* _Assignment_
Nothing but an exact copy of the listing should be given.

* _Recorded information_
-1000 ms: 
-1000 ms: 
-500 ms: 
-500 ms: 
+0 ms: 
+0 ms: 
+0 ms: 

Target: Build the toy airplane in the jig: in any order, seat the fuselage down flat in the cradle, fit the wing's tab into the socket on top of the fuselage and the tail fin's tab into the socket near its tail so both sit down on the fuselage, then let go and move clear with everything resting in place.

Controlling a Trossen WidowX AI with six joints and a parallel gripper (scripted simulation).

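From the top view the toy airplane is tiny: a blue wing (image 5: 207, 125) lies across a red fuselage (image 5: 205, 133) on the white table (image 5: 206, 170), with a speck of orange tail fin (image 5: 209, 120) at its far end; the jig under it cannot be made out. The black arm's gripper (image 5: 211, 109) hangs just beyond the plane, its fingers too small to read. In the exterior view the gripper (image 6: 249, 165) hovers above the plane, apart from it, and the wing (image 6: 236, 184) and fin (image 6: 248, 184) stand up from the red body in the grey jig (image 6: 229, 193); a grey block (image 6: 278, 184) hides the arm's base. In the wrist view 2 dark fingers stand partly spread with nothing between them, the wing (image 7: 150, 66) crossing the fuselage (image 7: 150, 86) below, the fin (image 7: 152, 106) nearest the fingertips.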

* _Task result_
-1000 ms: 
-1000 ms: 
-500 ms: 
-500 ms: 
+0 ms: 
+0 ms: 
+0 ms: 

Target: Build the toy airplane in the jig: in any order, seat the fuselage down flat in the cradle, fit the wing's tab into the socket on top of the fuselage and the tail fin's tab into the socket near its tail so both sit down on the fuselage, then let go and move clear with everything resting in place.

Controlling a Trossen WidowX AI with six joints and a parallel gripper (scripted simulation).

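From the top view the toy airplane is tiny: a blue wing (image 5: 207, 125) lies across a red fuselage (image 5: 205, 133) on the white table (image 5: 206, 170), with a speck of orange tail fin (image 5: 209, 120) at its far end; the jig under it cannot be made out. The black arm's gripper (image 5: 211, 109) hangs just beyond the plane, its fingers too small to read. In the exterior view the gripper (image 6: 249, 165) hovers above the plane, apart from it, and the wing (image 6: 236, 184) and fin (image 6: 248, 184) stand up from the red body in the grey jig (image 6: 229, 193); a grey block (image 6: 278, 184) hides the arm's base. In the wrist view 2 dark fingers stand partly spread with nothing between them, the wing (image 7: 150, 66) crossing the fuselage (image 7: 150, 86) below, the fin (image 7: 152, 106) nearest the fingertips.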

The exercise is done.